In T 19/86 (ABl. 1989, 25) hatte die Kammer darüber zu befinden, ob die Anwendung eines bekannten Arzneimittels zur prophylaktischen Behandlung derselben Krankheit bei einer Tierpopulation derselben Art, die aber immunologisch anders reagiert, als neue therapeutische Anwendung beansprucht werden kann. Die Kammer vertrat die Auffassung, dass die Frage, ob eine neue therapeutische Verwendung den Vorgaben der Entscheidung G 1/83 entspricht, nicht nur aufgrund der zu behandelnden Krankheit, sondern auch aufgrund der Art des zu behandelnden Subjekts (im vorliegenden Fall einer neuen Gruppe von Ferkeln) entschieden werden muss. Eine therapeutische Anwendung ist unvollständig, wenn das zu behandelnde Subjekt nicht bezeichnet wird; eine technische Lehre ist nur dann vollständig, wenn sowohl die Krankheit als auch das zu behandelnde Subjekt offenbart werden. Die in der Anmeldung vorgeschlagene Lösung, Tieren zum Schutz vor einer Krankheit, gegen die sie vorher nicht geschützt werden konnten, ein bekanntes Serum intranasal zu verabreichen, kann nicht als bekannt angesehen werden und stellt somit eine neue therapeutische Anwendung im Sinne der Entscheidung G 1/83 dar.

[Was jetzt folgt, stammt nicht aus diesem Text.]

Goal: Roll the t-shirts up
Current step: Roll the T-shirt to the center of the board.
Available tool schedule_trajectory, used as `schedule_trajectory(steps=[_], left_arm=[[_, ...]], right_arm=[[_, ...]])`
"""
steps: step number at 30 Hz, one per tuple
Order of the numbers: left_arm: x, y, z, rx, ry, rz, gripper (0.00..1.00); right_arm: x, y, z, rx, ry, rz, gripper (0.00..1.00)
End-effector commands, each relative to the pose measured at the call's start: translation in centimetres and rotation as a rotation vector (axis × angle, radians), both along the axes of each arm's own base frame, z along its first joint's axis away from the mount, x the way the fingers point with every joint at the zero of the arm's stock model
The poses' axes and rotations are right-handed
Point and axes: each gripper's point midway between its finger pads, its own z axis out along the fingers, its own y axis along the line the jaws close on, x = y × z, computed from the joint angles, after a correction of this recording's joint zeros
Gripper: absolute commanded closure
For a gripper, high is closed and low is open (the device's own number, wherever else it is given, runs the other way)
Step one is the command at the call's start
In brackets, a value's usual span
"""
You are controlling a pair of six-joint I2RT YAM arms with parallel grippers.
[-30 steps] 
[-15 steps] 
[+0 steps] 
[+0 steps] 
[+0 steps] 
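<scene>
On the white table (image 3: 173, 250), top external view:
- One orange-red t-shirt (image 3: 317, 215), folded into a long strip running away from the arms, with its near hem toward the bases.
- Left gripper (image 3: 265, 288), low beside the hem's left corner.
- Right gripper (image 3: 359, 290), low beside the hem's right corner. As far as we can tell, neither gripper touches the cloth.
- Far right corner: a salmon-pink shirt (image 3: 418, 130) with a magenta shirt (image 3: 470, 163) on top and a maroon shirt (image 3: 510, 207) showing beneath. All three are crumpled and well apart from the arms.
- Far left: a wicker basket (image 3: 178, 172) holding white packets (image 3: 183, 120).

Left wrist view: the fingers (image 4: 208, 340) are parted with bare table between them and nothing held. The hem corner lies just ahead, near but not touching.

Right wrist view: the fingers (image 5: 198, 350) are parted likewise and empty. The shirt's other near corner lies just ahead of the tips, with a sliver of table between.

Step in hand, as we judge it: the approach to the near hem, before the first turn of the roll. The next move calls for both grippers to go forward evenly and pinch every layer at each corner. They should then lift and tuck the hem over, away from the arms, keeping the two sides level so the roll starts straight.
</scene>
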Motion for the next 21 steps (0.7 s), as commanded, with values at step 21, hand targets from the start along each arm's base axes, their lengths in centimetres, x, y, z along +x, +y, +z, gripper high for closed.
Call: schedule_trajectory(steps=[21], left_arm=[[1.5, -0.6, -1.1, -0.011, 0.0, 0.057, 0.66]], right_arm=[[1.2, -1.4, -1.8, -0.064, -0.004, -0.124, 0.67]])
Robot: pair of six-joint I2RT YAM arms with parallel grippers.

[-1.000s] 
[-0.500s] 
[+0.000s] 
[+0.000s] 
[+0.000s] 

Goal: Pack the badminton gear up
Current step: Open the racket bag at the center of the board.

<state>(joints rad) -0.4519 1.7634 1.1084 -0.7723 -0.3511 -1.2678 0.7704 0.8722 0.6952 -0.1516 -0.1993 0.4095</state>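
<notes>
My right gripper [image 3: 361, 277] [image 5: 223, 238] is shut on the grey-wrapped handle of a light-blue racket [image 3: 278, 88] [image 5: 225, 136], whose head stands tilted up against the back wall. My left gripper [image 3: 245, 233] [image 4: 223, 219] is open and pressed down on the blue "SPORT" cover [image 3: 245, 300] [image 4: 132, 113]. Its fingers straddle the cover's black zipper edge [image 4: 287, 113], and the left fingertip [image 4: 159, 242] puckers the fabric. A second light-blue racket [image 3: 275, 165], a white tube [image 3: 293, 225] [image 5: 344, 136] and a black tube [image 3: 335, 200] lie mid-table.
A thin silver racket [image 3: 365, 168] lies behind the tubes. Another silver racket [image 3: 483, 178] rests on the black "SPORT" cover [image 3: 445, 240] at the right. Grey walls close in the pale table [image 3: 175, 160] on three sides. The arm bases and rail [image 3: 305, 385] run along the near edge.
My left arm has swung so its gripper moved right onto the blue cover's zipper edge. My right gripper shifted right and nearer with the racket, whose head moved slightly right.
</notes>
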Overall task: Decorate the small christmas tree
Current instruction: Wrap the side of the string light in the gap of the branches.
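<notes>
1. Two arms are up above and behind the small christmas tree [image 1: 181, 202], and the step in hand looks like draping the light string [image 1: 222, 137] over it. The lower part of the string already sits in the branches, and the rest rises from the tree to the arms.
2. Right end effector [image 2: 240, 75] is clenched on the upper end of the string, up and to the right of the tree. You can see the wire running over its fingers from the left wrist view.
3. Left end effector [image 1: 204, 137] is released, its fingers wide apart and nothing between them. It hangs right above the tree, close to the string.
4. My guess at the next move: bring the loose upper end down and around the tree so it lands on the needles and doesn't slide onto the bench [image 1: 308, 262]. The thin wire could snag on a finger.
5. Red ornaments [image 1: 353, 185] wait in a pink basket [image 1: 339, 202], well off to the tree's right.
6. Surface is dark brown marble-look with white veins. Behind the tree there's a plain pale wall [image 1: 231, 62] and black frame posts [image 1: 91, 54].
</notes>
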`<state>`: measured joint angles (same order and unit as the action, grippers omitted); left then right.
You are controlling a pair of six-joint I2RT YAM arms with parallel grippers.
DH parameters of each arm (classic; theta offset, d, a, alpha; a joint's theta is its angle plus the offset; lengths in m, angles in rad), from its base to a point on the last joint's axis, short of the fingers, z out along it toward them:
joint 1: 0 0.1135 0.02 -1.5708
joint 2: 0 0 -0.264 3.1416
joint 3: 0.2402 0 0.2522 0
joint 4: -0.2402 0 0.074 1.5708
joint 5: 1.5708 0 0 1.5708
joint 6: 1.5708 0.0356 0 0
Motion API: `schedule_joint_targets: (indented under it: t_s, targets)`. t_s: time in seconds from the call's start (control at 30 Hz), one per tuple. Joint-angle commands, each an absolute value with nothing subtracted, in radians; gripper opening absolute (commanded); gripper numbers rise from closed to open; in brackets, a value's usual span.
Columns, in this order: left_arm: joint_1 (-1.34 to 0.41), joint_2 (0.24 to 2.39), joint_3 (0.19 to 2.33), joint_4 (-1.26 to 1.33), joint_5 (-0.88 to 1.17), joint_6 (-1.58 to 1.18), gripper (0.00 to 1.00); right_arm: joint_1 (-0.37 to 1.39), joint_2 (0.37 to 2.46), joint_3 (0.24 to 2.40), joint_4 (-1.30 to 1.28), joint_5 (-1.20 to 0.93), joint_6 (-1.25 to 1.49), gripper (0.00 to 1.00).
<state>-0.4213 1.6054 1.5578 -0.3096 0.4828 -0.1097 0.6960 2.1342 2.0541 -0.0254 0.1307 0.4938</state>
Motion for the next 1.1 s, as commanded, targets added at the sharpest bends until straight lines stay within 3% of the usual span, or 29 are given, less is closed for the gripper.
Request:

In T 233/96 vertrat die Kammer die Ansicht, dass, wenn die Verwendung einer Zusammensetzung für die Behandlung oder Diagnose einer Erkrankung bei einer bestimmten Gruppe von Individuen bekannt sei, die Behandlung oder Diagnose der gleichen Erkrankung mittels der gleichen Zusammensetzung auch eine neue therapeutische oder diagnostische Anwendung darstellen könne, vorausgesetzt, dass sie an einer anderen Gruppe von Individuen vorgenommen wird, die sich physiologisch oder pathologisch von der ersten Gruppe unterscheide (T 19/86, ABl. 1989, 25; T 893/90). Dies gelte jedoch nicht, wenn es zwischen der gewählten Gruppe und der zuvor behandelten Gruppe Überlappungen gibt oder wenn die neue Gruppe willkürlich gewählt wurde, d. h., dass zwischen den physiologischen oder pathologischen Bedingungen dieser Gruppe von Individuen (hier Menschen mit eingeschränkter Bewegungsmöglichkeit) und der erzielten therapeutischen oder pharmakologischen Wirkung kein Zusammenhang besteht.